Ich persönlich bin ganz klar gegen die Todesstrafe!
Der Film kombiniert zwei wirkliche Straffälle, um einen tiefergreifenden Handlungsablauf zu erreichen. Der Ausdruck oder Ausruf „Dead man walking” wird verwendet und durch den Todestrakt gerufen, wenn der Häftling zur Hinrichtung geführt wird. Grausam.
Susan Sarandon mag ich als Schauspielerin sehr gerne und was beeindruckend ist: Sean Penn gleicht rein äußerlich dem echten Häftling, als wäre er es selbst.

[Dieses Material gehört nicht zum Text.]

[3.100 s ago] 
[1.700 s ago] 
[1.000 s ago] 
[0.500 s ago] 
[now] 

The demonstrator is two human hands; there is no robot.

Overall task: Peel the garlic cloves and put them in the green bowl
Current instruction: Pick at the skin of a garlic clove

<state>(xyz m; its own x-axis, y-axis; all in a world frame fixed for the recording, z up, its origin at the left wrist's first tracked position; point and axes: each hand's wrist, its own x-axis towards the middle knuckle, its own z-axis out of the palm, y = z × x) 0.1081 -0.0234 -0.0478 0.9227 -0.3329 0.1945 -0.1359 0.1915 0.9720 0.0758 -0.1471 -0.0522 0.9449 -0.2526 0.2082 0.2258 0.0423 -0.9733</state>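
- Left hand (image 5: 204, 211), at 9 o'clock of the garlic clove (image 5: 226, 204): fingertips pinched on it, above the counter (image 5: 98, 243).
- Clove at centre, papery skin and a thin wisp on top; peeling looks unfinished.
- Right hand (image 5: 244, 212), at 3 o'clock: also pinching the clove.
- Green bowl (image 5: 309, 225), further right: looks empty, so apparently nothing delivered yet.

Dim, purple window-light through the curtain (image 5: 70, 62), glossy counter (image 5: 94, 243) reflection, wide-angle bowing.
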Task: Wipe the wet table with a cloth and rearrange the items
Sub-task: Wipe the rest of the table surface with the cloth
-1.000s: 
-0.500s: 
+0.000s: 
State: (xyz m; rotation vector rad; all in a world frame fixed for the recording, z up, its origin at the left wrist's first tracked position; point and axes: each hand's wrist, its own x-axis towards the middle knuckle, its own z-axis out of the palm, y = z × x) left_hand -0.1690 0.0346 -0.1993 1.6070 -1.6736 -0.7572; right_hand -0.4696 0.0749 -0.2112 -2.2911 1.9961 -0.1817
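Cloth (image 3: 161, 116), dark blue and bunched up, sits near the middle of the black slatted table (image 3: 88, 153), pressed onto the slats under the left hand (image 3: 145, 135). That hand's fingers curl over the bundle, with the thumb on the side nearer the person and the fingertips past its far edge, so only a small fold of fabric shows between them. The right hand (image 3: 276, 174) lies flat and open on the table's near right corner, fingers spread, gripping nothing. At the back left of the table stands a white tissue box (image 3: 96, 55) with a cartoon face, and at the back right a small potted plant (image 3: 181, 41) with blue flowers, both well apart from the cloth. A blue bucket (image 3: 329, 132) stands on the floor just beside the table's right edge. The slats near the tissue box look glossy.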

Worum geht es? An dieser Stelle stütze ich mich mit der Erzählung auf den Inhalt des Buches von Sister Helen Prejean, die sich in einer sozialen Einrichtung in St. Thomas in New Orleans um verarmte, schwarze Mitmenschen kümmerte. Sie gerät auf Anfrage hin in eine Brieffreundschaft mit dem Häftling Patrick Sonnier, der sie nach einer Weile des Schreibkontaktes fragt, ob sie ihn spirituell bis zur Hinrichtung begleiten möchte.
Ich muss an dieser Stelle kurz erwähnen, dass dieser Häftling im Film Matthew Poncelet, in der Oper Joseph de Rocher und im Buch aber Patrick Sonnier heißt. Auch die Hinrichtung wird unterschiedlich dargestellt. Original handelt es ich um den elektrischen Stuhl, im Film und in der Oper jedoch kommt der Verurteilte durch die Spritze zum Tode.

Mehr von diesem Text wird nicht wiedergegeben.